Las primeras noches durmió en un dormitorio común, pero después le asignaron un cuartito para ella sola. La habitación era inmaculada, amoblada con lo mínimo indispensable. Había en ella una cama angosta, un lugar donde colgar la ropa —le habían dado dos conjuntos idénticos para usar—, una silla y aproximadamente un metro de espacio libre.

Ocho días hablan transcurrido desde su llegada a. la ciudad y Elizabeth comenzaba a cuestionarse qué era lo que había esperado conseguir. Ahora que le habían dado el pase de la sección de transferencia, la ubicaron en las cocinas, donde el trabajo que le asignaron era muy ingrato. Tenía las noches libres, pero le advirtieron que debía pasar una o dos horas en un salón de recepciones donde, le informaron, debía alternar con la gente que allí hubiese.

Este salón quedaba junto a la sección de transferencia. Tenía un pequeño bar en una esquina en el cual, Elizabeth notó, había muy poco que elegir. Y al lado, había un antiquísimo aparato de vídeo. Cuando ella lo prendió vio un programa de comedia que, francamente, no alcanzó a comprender, si bien una audiencia invisible reía todo el tiempo. Las alusiones cómicas eran, evidentemente, de otra época y por tanto, carecían de sentido para ella. Vio el programa entero y, por una leyenda de derecho de autor que aparecía al final, se enteró de que había sido grabado en 1985. ¡Tenía doscientos años de antigüedad!

Por lo general había muy pocas personas en este salón cuando ella asistía. Una mujer de la sección transferencia trabajaba detrás del mostrador, siempre con una sonrisa pegada a los labios, pero Elizabeth no llegaba a interesarse por los otros concurrentes. De vez en cuando venían algunos hombres —vestidos, al igual que Helward, con su uniforme oscuro—, y dos o tres chicas.

Un día, mientras trabajaba en la cocina, resolvió uno de los enigmas que le intrigaban.

Se hallaba guardando la vajilla limpia en un armario de metal destinado al efecto, cuando algo le llamó la atención.

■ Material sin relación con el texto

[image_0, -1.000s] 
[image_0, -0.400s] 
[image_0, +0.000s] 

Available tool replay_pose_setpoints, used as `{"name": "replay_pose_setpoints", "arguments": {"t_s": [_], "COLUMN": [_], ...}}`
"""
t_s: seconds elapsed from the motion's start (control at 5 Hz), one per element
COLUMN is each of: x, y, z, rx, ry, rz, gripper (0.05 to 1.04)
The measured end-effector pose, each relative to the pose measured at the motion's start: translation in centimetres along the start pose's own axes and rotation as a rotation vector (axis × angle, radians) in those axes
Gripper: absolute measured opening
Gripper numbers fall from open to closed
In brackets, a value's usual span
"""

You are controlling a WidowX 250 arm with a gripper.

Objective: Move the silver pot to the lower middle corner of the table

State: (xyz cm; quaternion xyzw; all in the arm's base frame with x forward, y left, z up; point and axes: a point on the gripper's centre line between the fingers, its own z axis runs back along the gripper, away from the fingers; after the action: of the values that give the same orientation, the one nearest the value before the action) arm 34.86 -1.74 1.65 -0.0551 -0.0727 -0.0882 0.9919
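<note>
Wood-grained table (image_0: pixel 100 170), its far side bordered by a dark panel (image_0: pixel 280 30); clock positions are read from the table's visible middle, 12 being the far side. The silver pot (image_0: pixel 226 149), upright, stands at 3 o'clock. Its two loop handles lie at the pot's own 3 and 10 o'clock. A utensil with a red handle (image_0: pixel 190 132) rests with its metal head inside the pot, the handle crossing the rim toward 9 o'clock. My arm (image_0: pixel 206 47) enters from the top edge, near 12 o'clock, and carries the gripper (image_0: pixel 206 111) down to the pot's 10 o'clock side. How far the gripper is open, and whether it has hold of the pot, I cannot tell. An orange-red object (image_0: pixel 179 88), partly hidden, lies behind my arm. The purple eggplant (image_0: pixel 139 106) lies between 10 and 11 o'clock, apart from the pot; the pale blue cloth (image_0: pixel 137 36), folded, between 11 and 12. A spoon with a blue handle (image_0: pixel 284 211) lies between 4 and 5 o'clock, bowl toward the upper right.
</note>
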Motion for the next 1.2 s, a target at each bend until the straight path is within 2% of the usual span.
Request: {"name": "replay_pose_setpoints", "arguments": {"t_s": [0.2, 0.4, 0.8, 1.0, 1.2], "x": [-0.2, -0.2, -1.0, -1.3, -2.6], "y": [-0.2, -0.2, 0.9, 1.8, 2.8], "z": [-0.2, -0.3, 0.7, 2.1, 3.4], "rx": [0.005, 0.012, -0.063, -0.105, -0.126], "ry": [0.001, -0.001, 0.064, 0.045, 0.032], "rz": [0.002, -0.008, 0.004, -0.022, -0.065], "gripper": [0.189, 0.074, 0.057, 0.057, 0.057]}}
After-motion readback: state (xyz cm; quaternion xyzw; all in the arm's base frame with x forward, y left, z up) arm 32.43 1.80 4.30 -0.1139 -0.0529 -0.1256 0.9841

El mueble habida sido modificado hasta el punto de quedar irreconocible —se le habían quitado los componentes y se le habían agregado estantes de madera—, pero el emblema de DBM alcanzaba a distinguirse debajo de la capa de pintura.

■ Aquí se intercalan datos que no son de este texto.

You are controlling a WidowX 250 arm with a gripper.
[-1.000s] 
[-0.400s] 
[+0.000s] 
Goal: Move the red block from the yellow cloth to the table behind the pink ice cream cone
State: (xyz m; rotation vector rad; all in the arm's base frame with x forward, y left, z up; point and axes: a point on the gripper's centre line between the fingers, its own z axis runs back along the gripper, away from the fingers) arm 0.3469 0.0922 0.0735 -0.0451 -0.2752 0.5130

Siempre que podía, Elizabeth se iba a recorrer la ciudad. Todo le resultaba motivo de curiosidad. Antes de venir pensaba que iba a sentirse prisionera, pero aparte de las tareas que debía desempeñar, tenía libertad de ir adonde le gustara y de hacer lo que quisiese. Hablaba con la gente, anotaba mentalmente sus impresiones, pensaba.

Un día halló un cuarto pequeño usado por la gente de la ciudad para pasar sus horas libres. Sobre una mesa había varias hojas de papel impreso, prolijamente abrochadas. Les echó un vistazo sin mucho interés y leyó el título de la primera página: «Directivas de Destaine».

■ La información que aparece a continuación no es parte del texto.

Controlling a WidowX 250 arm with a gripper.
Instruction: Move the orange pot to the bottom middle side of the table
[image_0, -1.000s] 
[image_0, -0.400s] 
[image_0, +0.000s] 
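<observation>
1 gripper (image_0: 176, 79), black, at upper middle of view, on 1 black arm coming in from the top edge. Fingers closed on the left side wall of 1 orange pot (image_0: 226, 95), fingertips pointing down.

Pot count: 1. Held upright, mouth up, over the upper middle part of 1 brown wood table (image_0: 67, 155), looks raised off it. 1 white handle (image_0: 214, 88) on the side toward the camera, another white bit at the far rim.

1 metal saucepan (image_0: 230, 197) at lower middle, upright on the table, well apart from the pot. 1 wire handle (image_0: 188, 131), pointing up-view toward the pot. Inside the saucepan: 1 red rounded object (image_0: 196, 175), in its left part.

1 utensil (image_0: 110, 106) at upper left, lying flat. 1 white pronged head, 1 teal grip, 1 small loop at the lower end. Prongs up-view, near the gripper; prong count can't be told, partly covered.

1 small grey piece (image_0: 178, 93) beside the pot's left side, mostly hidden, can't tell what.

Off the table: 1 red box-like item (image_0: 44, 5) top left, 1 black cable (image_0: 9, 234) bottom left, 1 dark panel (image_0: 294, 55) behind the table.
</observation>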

Más tarde, mientras caminaba por la ciudad, vio más hojitas de estas y, picada por la curiosidad, leyó un juego de ellas. Luego se guardó una copia entre las sábanas de su cama, con la intención de llevársela cuando regresara a su país.

Comenzaba a entender. Volvió a leer el texto de Destaine tantas veces que llegó casi a memorizarlo. Pensó en Helward, en su comportamiento aparentemente insólito, y trató de recordar qué era lo que había dicho.

Creía hallar una suerte de esquema lógico, aunque había una inextirpable falla en todo.

La hipótesis que regia la vida de la ciudad y sus habitantes era que, el mundo en que vivían, estaba de algún modo invertido. No sólo el mundo sino también todos los objetos del universo donde se suponga que existía ese mundo. La figura que dibujara Destaine —un mundo macizo, con curvaturas en el Norte y en el Sur en forma de hipérbola —era la aproximación que utilizaban, y tenía una evidente correlación con ese raro sol que había dibujado Helward.

Un día Elizabeth vio el error mientras recorría una de las zonas de la ciudad que en la actualidad se estaban reconstruyendo.

Miró el sol, protegiéndose los ojos con una mano, y lo vio como siempre lo que había conocido: un globo de luz intensa, bien alto en el firmamento.